Making raw data more usable
UTA computer scientist working to improve data science pipeline
Credit: UT Arlington
Computers play a significant role in data science and analysis, but despite their speed and accuracy, they are unable to understand nuance and mitigating factors that could make raw data more usable.
Gautam Das, a computer science professor at The University of Texas at Arlington, is leading a team of researchers working to address that shortcoming by increasing the role of humans in the data science pipeline.
Won Hwa Kim, an assistant professor of computer science, is co-principal investigator on the project, which is funded by a $309,583 share of a larger $498,762 grant from the National Science Foundation. UTA alumna Senjuti Basu Roy, a former doctoral student under Das and now an assistant professor of computer science at the New Jersey Institute of Technology, also is collaborating on the project.
The data science pipeline is a sequence of steps by which raw data is collected, cleaned, organized and stored in databases with appropriate features and attributes, then modeled and analyzed for unknown patterns and insights. It can help solve problems in a variety of areas, including the business world and scientific domain.
Humans are involved in the data pipeline at its beginning and end, while automated processes and artificial intelligence algorithms do the majority of the work in between. At the beginning, human contributions are mostly in leveraging a large number of workers for menial tasks, such as labelling photos and noting whether their content is positive, negative or neutral in tone. At the end, a few highly trained data scientists and AI experts create predictive models, deploy them and interpret the outcomes.
The computers’ contributions include organizing and storing data in ways that make it easier to search and find patterns.

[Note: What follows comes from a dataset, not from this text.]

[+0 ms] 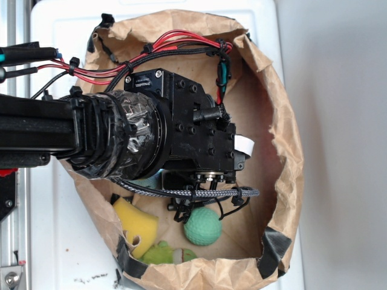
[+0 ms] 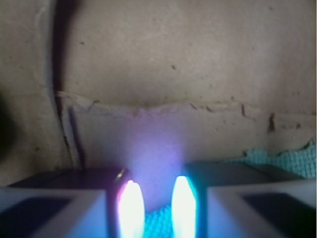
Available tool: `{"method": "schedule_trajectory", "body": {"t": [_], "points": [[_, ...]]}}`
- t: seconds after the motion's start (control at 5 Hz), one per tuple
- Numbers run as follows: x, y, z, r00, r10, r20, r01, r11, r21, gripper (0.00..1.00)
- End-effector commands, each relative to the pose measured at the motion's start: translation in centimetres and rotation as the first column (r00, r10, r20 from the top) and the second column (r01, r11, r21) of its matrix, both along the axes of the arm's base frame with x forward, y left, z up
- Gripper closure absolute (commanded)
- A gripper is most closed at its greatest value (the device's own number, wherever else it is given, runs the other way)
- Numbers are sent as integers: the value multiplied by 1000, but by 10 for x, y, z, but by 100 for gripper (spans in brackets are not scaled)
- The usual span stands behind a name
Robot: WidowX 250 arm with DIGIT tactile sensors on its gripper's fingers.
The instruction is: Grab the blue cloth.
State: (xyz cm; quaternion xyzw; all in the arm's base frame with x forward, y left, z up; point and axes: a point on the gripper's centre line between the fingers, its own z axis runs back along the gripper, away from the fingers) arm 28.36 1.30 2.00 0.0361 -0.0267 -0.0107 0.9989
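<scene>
The blue cloth [image 2: 159, 221] is a fuzzy teal terry piece. In the wrist view a fold of it sits between my two glowing fingertips, and more of it lies on the brown paper floor at the right [image 2: 296, 162]. My gripper [image 2: 157, 188] is low over the bag floor, its jaws drawn close with the cloth pinched in the narrow gap. In the exterior view the black arm [image 1: 181, 127] reaches into the bag from the left and covers both the gripper's fingers and the cloth.
A crumpled brown paper bag [image 1: 291, 151] walls in the work area. At its near end lie a textured green ball [image 1: 202, 226], a yellow sponge [image 1: 136, 223] and a small green toy [image 1: 164, 252]. Red and black cables [image 1: 181, 43] run along the arm.
</scene>
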Motion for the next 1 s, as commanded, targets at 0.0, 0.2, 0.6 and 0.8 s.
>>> {"method": "schedule_trajectory", "body": {"t": [0.0,0.2,0.6,0.8], "points": [[9,1,28,995,-44,88,45,999,-4,100],[7,7,43,993,-36,110,40,999,-36,100],[-9,16,73,988,-54,142,67,994,-85,100],[-8,29,66,993,-19,113,26,998,-60,0]]}}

A significant component of data organization is attribute or feature engineering, which is accomplished through cumbersome automated processes using machine learning or reliant on domain experts that can be slow and expensive.

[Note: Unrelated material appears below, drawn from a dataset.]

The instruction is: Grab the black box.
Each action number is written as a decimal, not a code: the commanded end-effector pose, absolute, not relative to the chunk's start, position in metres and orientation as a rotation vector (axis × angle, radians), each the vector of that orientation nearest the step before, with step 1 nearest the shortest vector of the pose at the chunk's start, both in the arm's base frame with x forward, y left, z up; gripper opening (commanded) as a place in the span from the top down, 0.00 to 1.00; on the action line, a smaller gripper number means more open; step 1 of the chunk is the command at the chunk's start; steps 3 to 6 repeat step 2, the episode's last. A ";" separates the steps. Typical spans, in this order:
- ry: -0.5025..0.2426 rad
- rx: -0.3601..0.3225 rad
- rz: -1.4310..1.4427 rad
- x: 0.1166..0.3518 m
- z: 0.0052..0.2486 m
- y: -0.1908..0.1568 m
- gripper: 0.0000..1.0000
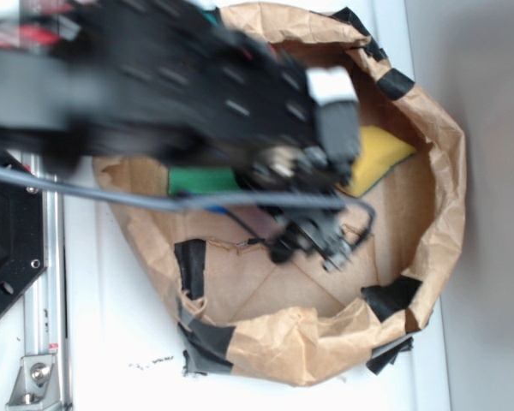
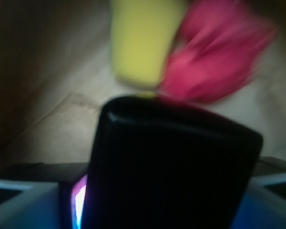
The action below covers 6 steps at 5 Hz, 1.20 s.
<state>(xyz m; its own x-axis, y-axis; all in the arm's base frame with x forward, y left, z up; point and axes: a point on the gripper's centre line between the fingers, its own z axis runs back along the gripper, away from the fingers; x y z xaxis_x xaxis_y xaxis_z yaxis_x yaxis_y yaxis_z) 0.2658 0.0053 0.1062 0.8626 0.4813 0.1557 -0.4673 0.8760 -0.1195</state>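
The black box (image 2: 171,167) fills the lower middle of the wrist view, glossy and dark, standing between my grey-blue fingers (image 2: 19,202). My gripper (image 2: 164,200) is shut on it, above the brown paper floor. In the exterior view the blurred black arm reaches from the upper left over the paper bag, and the gripper (image 1: 336,141) hangs beside the yellow sponge (image 1: 379,154). The box cannot be told apart from the arm in that view.
A yellow sponge (image 2: 143,43) and a red crumpled thing (image 2: 219,57) lie just beyond the box. A green block (image 1: 201,180) shows under the arm. The brown paper bag wall (image 1: 441,171), with black tape patches (image 1: 191,265), rings everything. A black base plate (image 1: 8,248) sits at left.
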 end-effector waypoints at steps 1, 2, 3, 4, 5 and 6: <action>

Das and his team are working to optimize the process by developing a human-in-the-loop framework that makes people a larger part of the attribute engineering segment. Their focus is on medical data and tabular information, where, for instance, a computer can look for information about lengths of hospitalizations but won’t make note of whether and why a patient is readmitted shortly after being released. Such additional information could be used to detect patterns in patient care that otherwise go undetected.
“If a human can look at a dataset and add another column that adds context, it could be very useful in future algorithms,” Das said. “Once the information is labelled, it helps the computer determine what it is, making the process faster and less labor-intensive for the algorithm.”

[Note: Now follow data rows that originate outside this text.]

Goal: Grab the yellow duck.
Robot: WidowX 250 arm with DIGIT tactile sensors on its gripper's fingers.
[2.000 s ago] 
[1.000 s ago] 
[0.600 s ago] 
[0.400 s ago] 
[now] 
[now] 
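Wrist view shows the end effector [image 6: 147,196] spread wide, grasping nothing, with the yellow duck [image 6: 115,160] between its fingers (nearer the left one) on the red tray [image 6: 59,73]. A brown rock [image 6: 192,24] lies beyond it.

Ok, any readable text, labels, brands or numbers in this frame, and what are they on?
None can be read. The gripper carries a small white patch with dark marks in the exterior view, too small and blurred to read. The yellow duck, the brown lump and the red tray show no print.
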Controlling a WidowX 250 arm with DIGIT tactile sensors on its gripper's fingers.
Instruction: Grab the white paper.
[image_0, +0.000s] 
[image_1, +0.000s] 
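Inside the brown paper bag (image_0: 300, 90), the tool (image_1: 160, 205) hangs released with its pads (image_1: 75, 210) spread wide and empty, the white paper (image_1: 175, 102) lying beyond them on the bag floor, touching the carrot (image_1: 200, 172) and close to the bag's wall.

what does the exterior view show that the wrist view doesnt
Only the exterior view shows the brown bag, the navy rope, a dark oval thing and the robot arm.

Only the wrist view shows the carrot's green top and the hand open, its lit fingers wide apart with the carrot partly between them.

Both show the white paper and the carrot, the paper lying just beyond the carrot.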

This new approach to humans-in-the-loop computing is an important step in data analysis, says Hong Jiang, chair of UTA’s Computer Science and Engineering Department.
“Massive amounts of data are available to end users, and the ability to make that data usable and contextual through humans-in-the-loop computing is an important step in making the data pipeline more accessible,” Jiang said. “The work that Dr. Das and his team are doing will make it easier for data scientists to make the best use of the information at their fingertips.”